YOUR TASK: Retype the lines below exactly, from the one that contains "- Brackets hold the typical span" through the last, and leave every picture out.

___

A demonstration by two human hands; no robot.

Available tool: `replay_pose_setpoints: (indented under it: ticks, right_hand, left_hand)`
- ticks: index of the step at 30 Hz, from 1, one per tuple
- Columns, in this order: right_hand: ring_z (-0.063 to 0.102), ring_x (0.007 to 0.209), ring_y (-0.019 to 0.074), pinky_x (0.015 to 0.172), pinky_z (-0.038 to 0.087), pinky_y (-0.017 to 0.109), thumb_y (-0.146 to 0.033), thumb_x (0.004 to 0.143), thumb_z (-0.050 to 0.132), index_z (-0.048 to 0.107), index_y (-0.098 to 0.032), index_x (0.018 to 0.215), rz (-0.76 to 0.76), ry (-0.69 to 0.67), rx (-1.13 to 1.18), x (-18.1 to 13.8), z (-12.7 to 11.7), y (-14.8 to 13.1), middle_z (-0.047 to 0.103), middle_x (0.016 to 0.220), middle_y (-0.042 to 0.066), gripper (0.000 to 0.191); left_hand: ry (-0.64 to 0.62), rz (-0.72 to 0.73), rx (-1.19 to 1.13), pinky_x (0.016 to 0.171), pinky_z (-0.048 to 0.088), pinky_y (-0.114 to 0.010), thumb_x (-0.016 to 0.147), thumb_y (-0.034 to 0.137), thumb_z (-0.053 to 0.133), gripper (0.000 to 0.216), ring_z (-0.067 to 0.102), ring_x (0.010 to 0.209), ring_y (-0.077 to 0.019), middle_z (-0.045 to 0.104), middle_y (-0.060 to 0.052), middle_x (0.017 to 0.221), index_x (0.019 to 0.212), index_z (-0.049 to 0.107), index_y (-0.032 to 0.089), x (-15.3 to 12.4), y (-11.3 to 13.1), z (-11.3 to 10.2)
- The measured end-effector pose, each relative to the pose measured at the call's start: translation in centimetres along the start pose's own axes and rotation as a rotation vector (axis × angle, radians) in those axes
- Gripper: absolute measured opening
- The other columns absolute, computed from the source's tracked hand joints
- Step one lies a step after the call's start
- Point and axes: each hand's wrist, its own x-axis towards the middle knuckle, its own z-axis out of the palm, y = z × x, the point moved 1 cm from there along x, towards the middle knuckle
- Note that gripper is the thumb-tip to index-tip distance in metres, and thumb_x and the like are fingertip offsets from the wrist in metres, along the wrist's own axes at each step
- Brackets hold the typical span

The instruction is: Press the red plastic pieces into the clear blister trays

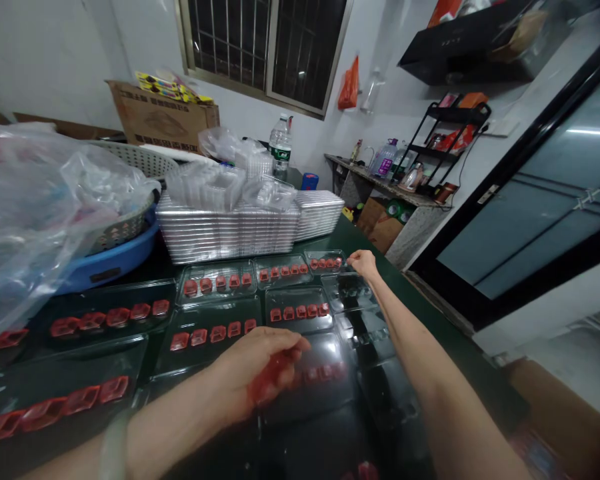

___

RESPONSE:
- Brackets hold the typical span

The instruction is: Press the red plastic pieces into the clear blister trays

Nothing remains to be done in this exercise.